David Elam wants to improve his soccer game and, this summer, the Bishop O'Connell High School fullback will get more than ample opportunity to do just that.

Elam will be able to work on his game when he takes a five-week tour through Europe and the Soviet Union to play in various games and tournaments. The Fairfax resident is participating in TEAMS/USA, a Illinois-based, non-profit soccer development organization that aims to promote the sport and increase playing ability for teen-agers throughout the nation.

The organization, an affiliate of the four-year-old U.S. Youth Soccer Association, is designed to take top players and improve their performance through intensive international competition.

Of the 57 teams representing 24 states, five are from the Washington area. Elam, 17, will compete on the Mid-Atlantic under-19 team.

Two boys teams of younger players will also represent the Mid-Atlantic on the tour, in addition to an All-East girls team and two teams from Maryland.

Players were selected from extensive tryout sessions in the winter and spring. Participants also went through a screening process that included applications and coaches' recommendations.

"Our players are selected not only for their technical ability, but also for their promise," said Dean Duerst, a program director.

"Our plan is to immerse them in soccer," said Mark Huck, another program director. "We want them to come back for high school and college seasons greatly improved."

For Elam, this is a dream opportunity. "That's what everybody talks about -- going to Europe to play soccer," Elam said. "Five weeks of soccer . . . I think I'll improve a lot, especially with that kind of competition and with different kinds of players."

According to Kelvin Joseph, O'Connell's coach of 20 years, Elam's ability and personality make him an ideal choice for the program.

"He is courteous, well-poised and friendly. He will be an excellent ambassador when he goes abroad," Joseph said. "He is a versatile player . . . He has excellent ball control. The pleasure and joy with a kid like that is that you can see him gradually progress. He's a real team leader."

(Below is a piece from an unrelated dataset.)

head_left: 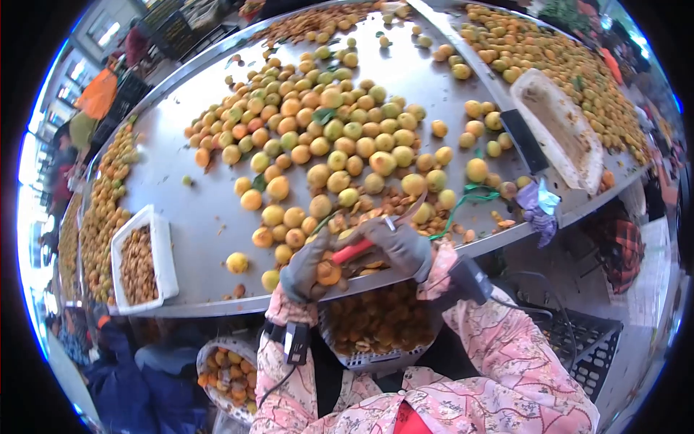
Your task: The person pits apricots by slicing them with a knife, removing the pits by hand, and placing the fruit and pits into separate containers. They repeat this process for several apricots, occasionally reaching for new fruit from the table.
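My left hand (306, 266), in a grey glove, is closed at the table's front edge around an orange-yellow apricot (329, 273). My right hand (396, 246), also gloved, grips a curved knife by its red handle (353, 252). The handle's end points toward the left hand, and the blade rises up and to the right. Around both hands lie cut apricot pieces and pits (390, 202). Below them, in front of my lap, a grey crate (376, 362) holds many apricot halves. Whole apricots (318, 137) are heaped on the metal table beyond.
A white tray of pits (165, 253) stands at the left. At the right are a stained white foam tray (596, 163), a black bar (524, 141), a metal divider (466, 54) and a purple cloth (536, 213). Below left stands a bucket of apricots (206, 354). Other people work around the table.
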### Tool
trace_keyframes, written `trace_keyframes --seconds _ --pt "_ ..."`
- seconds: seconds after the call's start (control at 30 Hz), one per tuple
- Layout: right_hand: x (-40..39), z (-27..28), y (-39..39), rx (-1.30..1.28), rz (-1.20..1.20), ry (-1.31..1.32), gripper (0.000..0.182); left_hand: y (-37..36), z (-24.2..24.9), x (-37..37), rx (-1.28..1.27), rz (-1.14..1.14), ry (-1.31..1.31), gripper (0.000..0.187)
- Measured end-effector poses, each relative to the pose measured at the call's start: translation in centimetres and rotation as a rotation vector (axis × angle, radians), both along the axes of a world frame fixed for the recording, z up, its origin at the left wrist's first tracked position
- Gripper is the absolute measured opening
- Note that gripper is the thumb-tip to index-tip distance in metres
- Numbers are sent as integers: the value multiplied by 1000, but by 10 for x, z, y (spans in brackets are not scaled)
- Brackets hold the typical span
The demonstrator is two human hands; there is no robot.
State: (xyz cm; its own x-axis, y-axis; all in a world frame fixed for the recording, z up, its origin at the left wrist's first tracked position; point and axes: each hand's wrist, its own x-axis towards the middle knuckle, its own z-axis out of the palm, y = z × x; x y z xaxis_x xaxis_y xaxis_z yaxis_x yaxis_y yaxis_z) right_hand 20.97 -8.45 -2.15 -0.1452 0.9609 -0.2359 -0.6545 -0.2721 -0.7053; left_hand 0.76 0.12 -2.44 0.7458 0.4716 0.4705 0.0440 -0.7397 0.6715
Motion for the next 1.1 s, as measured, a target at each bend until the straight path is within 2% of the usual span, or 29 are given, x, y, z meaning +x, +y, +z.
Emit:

TEAMS/USA raised more than $500,000 for the program this year, but much of the funding for the trip comes from individual fundraisers and contributions from local businesses.

The first week of the trip will be spent in Amsterdam, where professional Danish coaches will run a training camp for the U.S. teams and coaches. For Brian Murphy, the girls coach, this will be his first chance to work with his team. The Connecticut resident, who usually coaches at summer camps, expects the trip to be a real learning experience.

"Any exposure you get improves coaching. You're exposed to new ideas and pick up new ideas," Murphy said. "It will be a combination of soccer playing and a great experience for the kids."

Richard Derflinger, a Mid-Atlantic coach, has coached and played soccer for many years. He feels the trip will be invaluable to the players. "It gives the kids a good cultural outlook," he said. "It gives them something to compare themselves to."

Maryland coach Mark Trotta has already held practices with his under-19 team and is optimistic his team will do well against some of the best teams in Denmark, Sweden, West Germany and other countries.

"I have a good nucleus of players. {They will be able to create} better respect as to their own position in soccer compared to other countries."